Perdida no Cerrado, a aldeia indígena de Wedetetepa, nome que significa “madeira bem dura”, perto da cidade de Campinópolis, recebeu a visita de Michel Mignot por três vezes em 2008, 2010 e 2019. As estadias do antropólogo francês, observador-participante, nessa clareira composta por treze casas não teve por base um “projeto científico preciso”, não sendo este livro, portanto, “um estudo planificado de uma aldeia Xavante, tal como o entendemos nas universidades”.

 

Quem é então este povo Xavante?

O povo Xavante, originário do tronco da família linguística Macro-Jê (o Tupi é o outro grande grupo linguístico do Brasil), está reduzido a cerca de 18 mil indivíduos e concentra-se hoje nas reservas indígenas do estado do Mato Grosso. Grandes perdedores da colonização portuguesa do atual território brasileiro, os povos indígenas representam apenas 0,47% da população do país (cerca de 900 mil) e, vítimas de ataques racistas e de constante discriminação, continuam a sua secular luta pela sobrevivência.

Recordemos sem esforço que, em 1500, os povos originais brasileiros constituíam naturalmente 100% da população.
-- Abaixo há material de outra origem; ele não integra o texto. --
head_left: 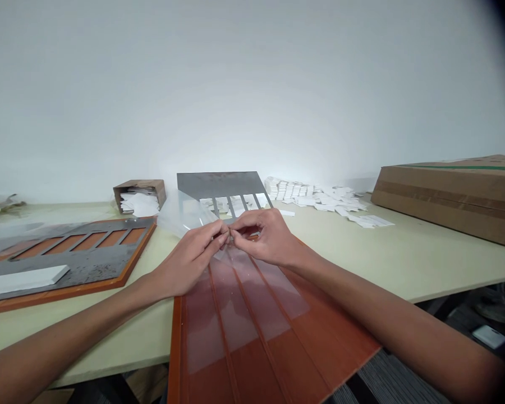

Eis a escala do extermínio.

Foi a amizade que levou Michel Mignot, etnólogo e especialista no sudeste asiático, a esta pequena aldeia Xavante perdida no “Cerrado”, o que lhe possibilitou descobrir uma organização social e uma cultura muito diferentes das suas pesquisas anteriores, embora num contexto político particularmente hostil, visto que a própria existência do povo indígena está ameaçada pela expansão agressiva do agronegócio que persiste no ecocídio suicida.

Um livro ricamente ilustrado pelas fotografias do próprio autor que salta da vida do quotidiano na aldeia até à cosmogonia indígena, que concebe o universo como uma casa dotada de uma grande cúpula, passando pela forma como o povo se vê a si próprio: um povo guerreiro. Um vislumbre de um mundo diferente que, ao invés de ser protegido pelo Estado brasileiro como património da humanidade, se vê a caminho da extinção e do esquecimento.

“Wedetetepa” é portanto uma obra muito bem-vinda.